Jacob, die anders zelden of nooit uit huis kwam, liep omzichtig een eindje naar het café. Weifelde. Draaide zich om en sloop terug naar zijn deurgat. Hij wilde de kroeg in gaan, was echter bang dat ze hem eruit zouden gooien zo gauw hij een poot binnen zou zetten. Iedereen wist dat hij geen cent had. Jacob verrekte van de dorst, vooral na de smaak van het brood in zijn mond. Hij ergerde zich aan zijn lot, dat hem op zijn ouwe dag niet meer had gelaten dan zijn afgetakelde wijf en een hoop chagrijn. In het donker zag het plein er onwezenlijk uit. Zonder kraaien. Zonder kinderen in de pompbak. Wel nog het verlaten bed van de jongen. De timmerman, die in de kroeg stond te drinken, had vergeten het bed binnen te halen. Hij vond het ook niet meer nodig. De jongen was er toch niet meer en de rest was hem een rotzorg. De man keek zijn ogen scheel op het lijf van de cafémeid. Hij kon zich nog steeds voor zijn hersens slaan, omdat hij vanochtend zo bruut tegen haar was opgetreden. Hij hield zich voor dat hij haar, als hij wat voorzichtiger te werk was gegaan, te pakken had gekregen en pompaf had genaaid. De geuren van het land hielden heel Solde in hun greep. De geluiden van buiten het dorp drongen tot op het plein door. Ver weg het blaffen van wilde honden die langs de bosrand renden. Soms het geheimzinnige lawaai in de sloten. Padden en andere koudbloedige dieren die met hun kwaakstemmen tegen elkaar tekeergingen. Nu de rust zo intens was, leken de mensen wat nader tot elkaar te komen, alsof ze wat intiemer met elkaar werden.

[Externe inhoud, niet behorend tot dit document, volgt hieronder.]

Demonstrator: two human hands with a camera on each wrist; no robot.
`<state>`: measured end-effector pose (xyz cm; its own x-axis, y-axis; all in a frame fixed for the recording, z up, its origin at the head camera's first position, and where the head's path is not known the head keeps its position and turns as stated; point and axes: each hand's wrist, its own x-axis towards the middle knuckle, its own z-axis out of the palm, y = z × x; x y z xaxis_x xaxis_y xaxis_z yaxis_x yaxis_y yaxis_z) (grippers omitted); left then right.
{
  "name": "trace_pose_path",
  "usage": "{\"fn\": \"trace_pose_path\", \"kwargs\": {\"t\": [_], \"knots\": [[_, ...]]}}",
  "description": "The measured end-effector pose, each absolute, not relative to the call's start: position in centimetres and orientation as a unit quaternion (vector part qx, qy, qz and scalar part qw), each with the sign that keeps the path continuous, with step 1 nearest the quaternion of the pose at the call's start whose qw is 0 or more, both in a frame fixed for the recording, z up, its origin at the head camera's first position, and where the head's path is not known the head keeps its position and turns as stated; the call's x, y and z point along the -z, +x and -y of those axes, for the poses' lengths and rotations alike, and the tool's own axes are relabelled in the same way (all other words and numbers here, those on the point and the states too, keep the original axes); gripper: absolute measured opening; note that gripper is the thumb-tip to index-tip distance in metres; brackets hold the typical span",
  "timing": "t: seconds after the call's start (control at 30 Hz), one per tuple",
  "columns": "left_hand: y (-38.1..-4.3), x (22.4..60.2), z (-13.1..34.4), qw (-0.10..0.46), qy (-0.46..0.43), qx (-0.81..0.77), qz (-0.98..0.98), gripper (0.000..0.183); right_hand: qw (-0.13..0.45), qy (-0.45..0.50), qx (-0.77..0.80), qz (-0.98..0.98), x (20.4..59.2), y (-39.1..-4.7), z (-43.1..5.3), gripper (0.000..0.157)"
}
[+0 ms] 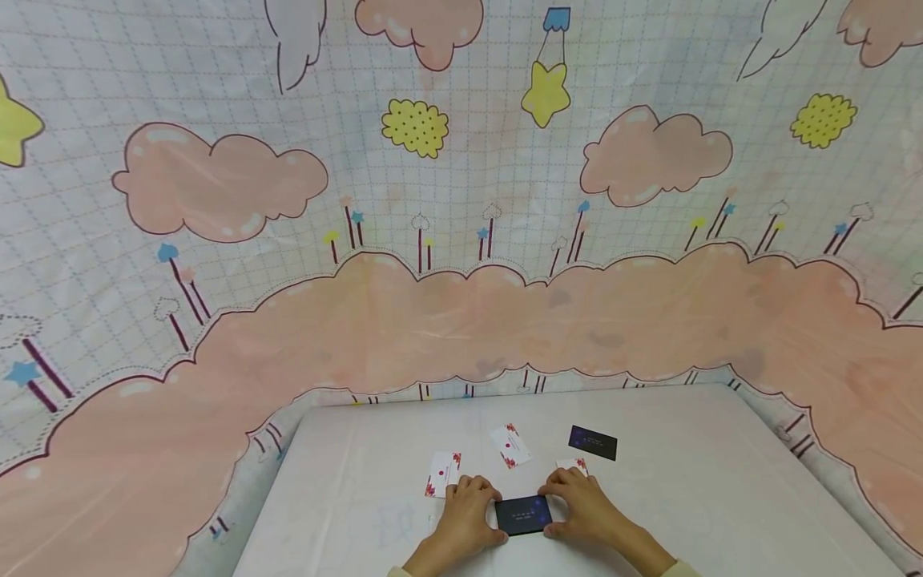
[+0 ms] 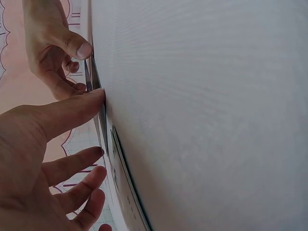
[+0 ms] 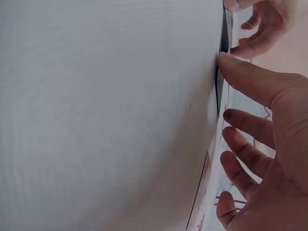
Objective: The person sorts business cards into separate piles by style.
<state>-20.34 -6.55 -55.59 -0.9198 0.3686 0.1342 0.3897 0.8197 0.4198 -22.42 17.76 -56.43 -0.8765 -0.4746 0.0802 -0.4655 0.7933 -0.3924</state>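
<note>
In the head view a dark card (image 1: 522,517) with small pale print and bluish spots lies between both hands near the table's front. My left hand (image 1: 467,517) pinches its left end, thumb at the near corner and a fingertip at the far one. Its right end is held the same way by my right hand (image 1: 586,508). The left wrist view shows the card edge-on, low against the white surface, with the left thumb (image 2: 82,108) at its edge. From the right wrist, the right thumb (image 3: 245,74) meets the card's edge while the other fingers spread apart.
Two white cards with red floral corners, a left card (image 1: 442,474) and a middle card (image 1: 511,445), lie beyond the hands. Another white card (image 1: 572,463) is partly hidden behind the right hand. A second dark card (image 1: 593,442) lies farther right on the white table (image 1: 721,481). A patterned curtain (image 1: 461,320) stands behind.
</note>
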Motion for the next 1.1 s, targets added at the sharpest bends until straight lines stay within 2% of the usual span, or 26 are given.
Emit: {"fn": "trace_pose_path", "kwargs": {"t": [0.57, 0.83, 1.1], "knots": [[-20.45, 55.94, 6.46, 0.015, -0.2, 0.224, 0.954, 0.048, 0.011, -0.248, 0.197, -0.948, 56.37, -22.29, -17.96, 0.048], [-20.32, 56.01, 6.49, 0.009, -0.195, 0.215, 0.957, 0.055, -0.007, -0.248, 0.199, -0.948, 56.72, -22.06, -18.1, 0.049], [-20.38, 55.67, 6.88, -0.004, -0.177, 0.252, 0.951, 0.052, -0.011, -0.226, 0.274, -0.935, 56.0, -22.0, -18.39, 0.05]]}}
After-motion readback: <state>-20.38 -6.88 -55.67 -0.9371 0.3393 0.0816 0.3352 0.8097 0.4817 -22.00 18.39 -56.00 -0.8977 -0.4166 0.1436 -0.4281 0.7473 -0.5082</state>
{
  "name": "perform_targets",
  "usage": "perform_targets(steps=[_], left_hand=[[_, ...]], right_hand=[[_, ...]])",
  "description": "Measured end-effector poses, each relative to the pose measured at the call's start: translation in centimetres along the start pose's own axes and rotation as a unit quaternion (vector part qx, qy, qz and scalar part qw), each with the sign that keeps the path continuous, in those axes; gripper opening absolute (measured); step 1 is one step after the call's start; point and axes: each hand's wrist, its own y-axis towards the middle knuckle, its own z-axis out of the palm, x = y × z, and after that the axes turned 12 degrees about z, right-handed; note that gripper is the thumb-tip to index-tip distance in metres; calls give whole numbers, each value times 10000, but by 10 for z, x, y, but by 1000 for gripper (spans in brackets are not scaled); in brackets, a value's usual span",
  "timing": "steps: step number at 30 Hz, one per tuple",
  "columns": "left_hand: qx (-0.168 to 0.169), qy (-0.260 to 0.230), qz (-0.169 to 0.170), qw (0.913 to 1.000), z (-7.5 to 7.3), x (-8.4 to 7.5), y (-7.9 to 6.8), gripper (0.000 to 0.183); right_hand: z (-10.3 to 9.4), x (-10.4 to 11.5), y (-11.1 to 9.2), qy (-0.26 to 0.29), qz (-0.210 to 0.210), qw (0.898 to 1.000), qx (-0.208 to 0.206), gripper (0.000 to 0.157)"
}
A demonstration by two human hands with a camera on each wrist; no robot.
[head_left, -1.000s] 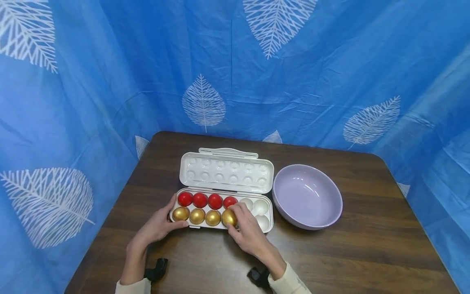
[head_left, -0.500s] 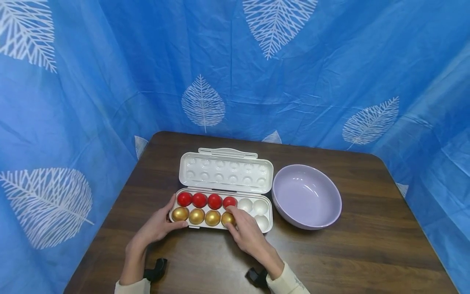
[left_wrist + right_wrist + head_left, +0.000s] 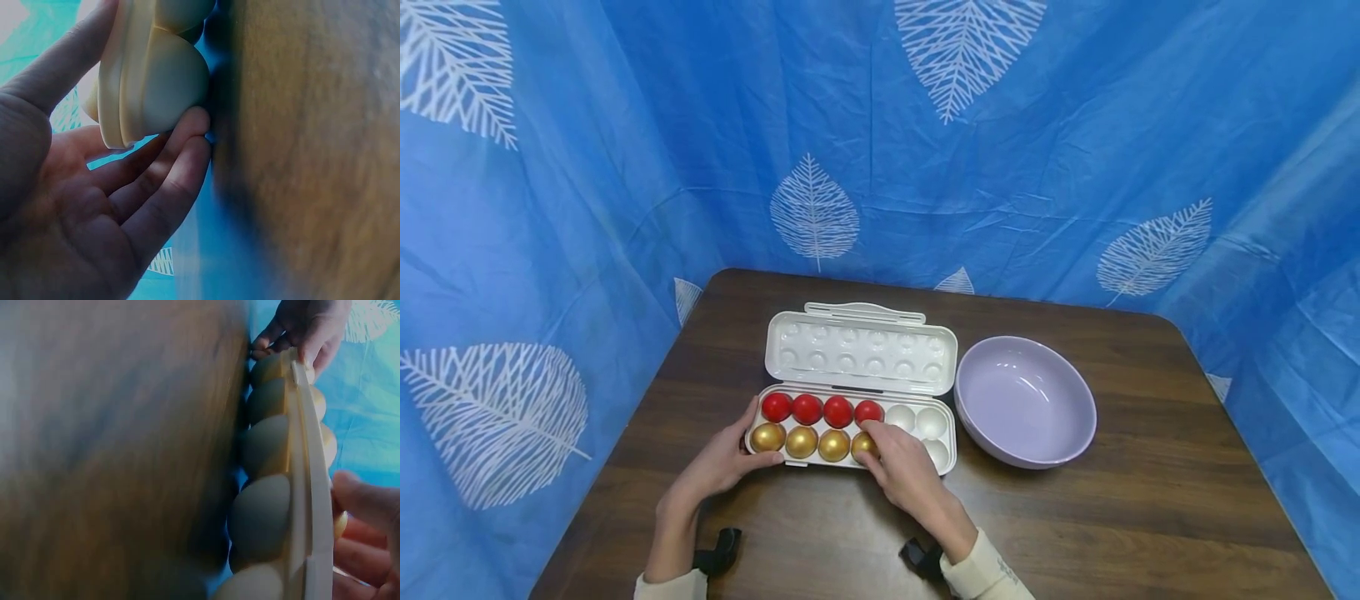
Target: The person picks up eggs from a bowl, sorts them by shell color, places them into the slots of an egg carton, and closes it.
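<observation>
A white plastic egg box [image 3: 932, 423] lies unfolded on the table, its lid [image 3: 861, 352] leaning back behind the tray. Red eggs [image 3: 807, 408] sit in the back row and gold eggs [image 3: 801, 442] in the front row, filling the left and middle cups. My left hand [image 3: 722, 457] grips the tray's left end, thumb at the front corner; in the left wrist view its fingers reach under the cups [image 3: 175, 87]. My right hand [image 3: 906, 467] pinches the rightmost gold egg [image 3: 862, 444], which sits in its front-row cup, partly hidden by the fingers. Several right-hand cups hold nothing.
A lilac bowl [image 3: 1026, 400] with nothing in it stands just right of the egg box. The brown wooden table [image 3: 1150, 500] reaches back to a blue curtain [image 3: 880, 208] with white leaf prints. Black wrist mounts [image 3: 722, 550] sit at both wrists.
The right hand has shifted slightly left and down, and its gold egg now sits lower in the cup. The left hand has kept its hold on the tray.
</observation>
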Motion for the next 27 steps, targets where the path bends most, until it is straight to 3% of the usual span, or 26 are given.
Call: perform_targets(steps=[7, 10, 12, 16, 19, 24, 27], left_hand=[[39, 26, -56, 10000, 2, 3, 0, 109], [22, 26, -116, 9999, 2, 2, 0, 109], [13, 38, -117, 9999, 3, 2, 1, 109], [26, 136, -17, 9999, 4, 3, 2, 108], [-8, 184, 79, 9998, 4, 4, 4, 108], [-23, 221, 20, 9998, 6, 7, 6, 110], [-35, 203, -100, 9997, 6, 8, 4, 111]], right_hand=[[-17, -3, 20, 377, -260, 9960, -765, 20], [-32, -6, 43, 519, -119, 9930, -1053, 20], [-42, -9, 61, 397, 158, 9927, -1128, 30], [-56, -18, 93, -316, 877, 9928, -753, 57], [-59, -25, 110, -930, 1319, 9864, -298, 72], [-57, -28, 120, -1119, 1723, 9784, 215, 77], [-54, -25, 116, -953, 1641, 9818, 123, 73]])
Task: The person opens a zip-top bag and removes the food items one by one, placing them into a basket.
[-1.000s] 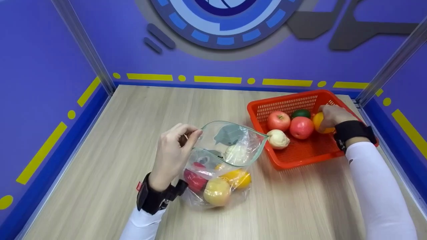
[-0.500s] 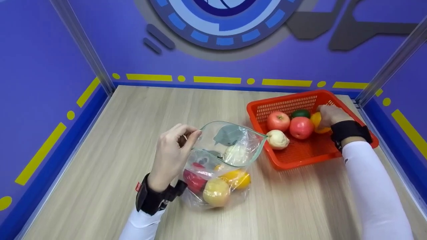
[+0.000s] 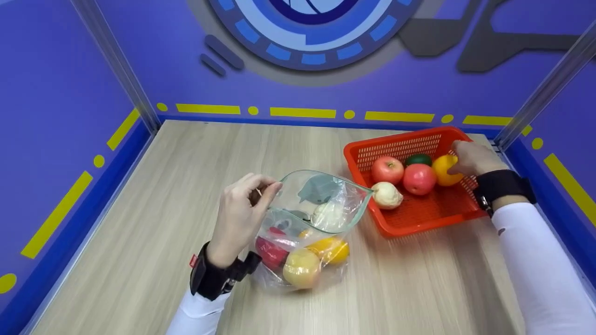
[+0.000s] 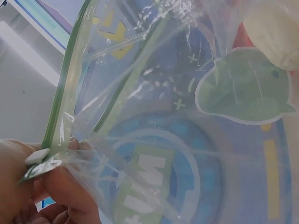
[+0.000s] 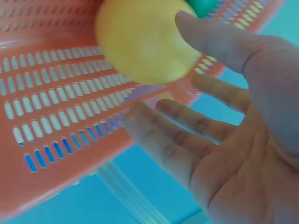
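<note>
My left hand [image 3: 240, 211] pinches the upper left corner of a clear zip bag [image 3: 298, 186], where a small white slider shows beside the thumb in the left wrist view. The bag's mouth gapes; inside lie a red fruit [image 3: 271, 249], a pale yellow apple-like fruit [image 3: 301, 268], a yellow-orange item [image 3: 333, 250] and a whitish item [image 3: 328, 216]. At the basket's right end my right hand [image 3: 477, 158] is beside a yellow-orange round fruit [image 3: 446, 170]. The right wrist view shows its fingers [image 5: 163, 140] spread, with the thumb near or touching the fruit.
The red plastic basket [image 3: 419, 230] stands at the right on the wooden table [image 3: 200, 153]. It also holds a red apple [image 3: 387, 170], a pinkish-red fruit [image 3: 419, 179], a dark green item [image 3: 418, 159] and a cream-coloured bulb [image 3: 387, 195]. Blue panels [image 3: 298, 93] enclose the table.
My right hand has opened from around the yellow-orange fruit and shifted slightly right, leaving more of the fruit visible. The left hand and bag stay put.
</note>
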Tool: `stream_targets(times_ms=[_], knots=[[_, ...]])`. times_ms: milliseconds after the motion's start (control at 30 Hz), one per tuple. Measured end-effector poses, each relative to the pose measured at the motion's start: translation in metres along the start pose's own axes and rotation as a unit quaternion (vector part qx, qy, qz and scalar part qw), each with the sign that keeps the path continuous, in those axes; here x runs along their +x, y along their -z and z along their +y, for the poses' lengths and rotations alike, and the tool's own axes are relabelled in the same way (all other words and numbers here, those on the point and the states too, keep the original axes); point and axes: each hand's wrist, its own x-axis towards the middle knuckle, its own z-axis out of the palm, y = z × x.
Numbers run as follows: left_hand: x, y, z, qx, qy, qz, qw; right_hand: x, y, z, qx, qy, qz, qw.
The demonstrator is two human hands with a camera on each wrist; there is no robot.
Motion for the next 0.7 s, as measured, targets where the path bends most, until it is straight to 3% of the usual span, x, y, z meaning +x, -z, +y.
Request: stream_targets(times_ms=[200, 433, 533, 700], knots=[[0.000, 0.000, 0.000, -0.001, 0.000, 0.000, 1.0000, -0.018, 0.015, -0.021, 0.011, 0.032, 0.039, 0.999], [0.000, 0.000, 0.002, 0.000, 0.006, -0.003, 1.0000, -0.046, 0.027, -0.073, -0.006, 0.089, 0.114, 0.989], [0.000, 0.000, 0.002, -0.001, 0.006, -0.002, 1.0000, -0.064, 0.029, -0.102, 0.008, 0.136, 0.162, 0.977], [0.000, 0.000, 0.002, -0.003, 0.003, 0.000, 1.0000, -0.096, 0.026, -0.154, 0.049, 0.225, 0.219, 0.948]])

Het halfdonker vervaagde de afstand die er altijd tussen hen was en sleep de scherpe kanten van hun gezichten. Voelbaar was de beslotenheid van mensen die binnen elkaars bereik waren. Die elkaar kenden maar elkaar ook snel konden vergeten. Wie zou er nog aan het kind denken dat eigenlijk pas een paar uur dood was? Dat nu in zijn eentje op het koor van de kerk stond. Verlaten in die grote lege ruimte. Waar om deze tijd niet eens pastoor Joachim Andrade aanwezig was omdat de man, door miswijn beneveld, in de sacristie zijn roes lag uit te slapen. Een jongen, nog een kind weliswaar, maar van was en met dichtgedrukte ogen. En kotsmisselijk van de weeë wierooklucht en de stank van gedoofde kaarsen. Met alleen God in de buurt, wiens adem zo kil was, en de starende blikken van een leger heiligen die er bij het zwakke schijnsel van de godslamp dreigend uitzagen.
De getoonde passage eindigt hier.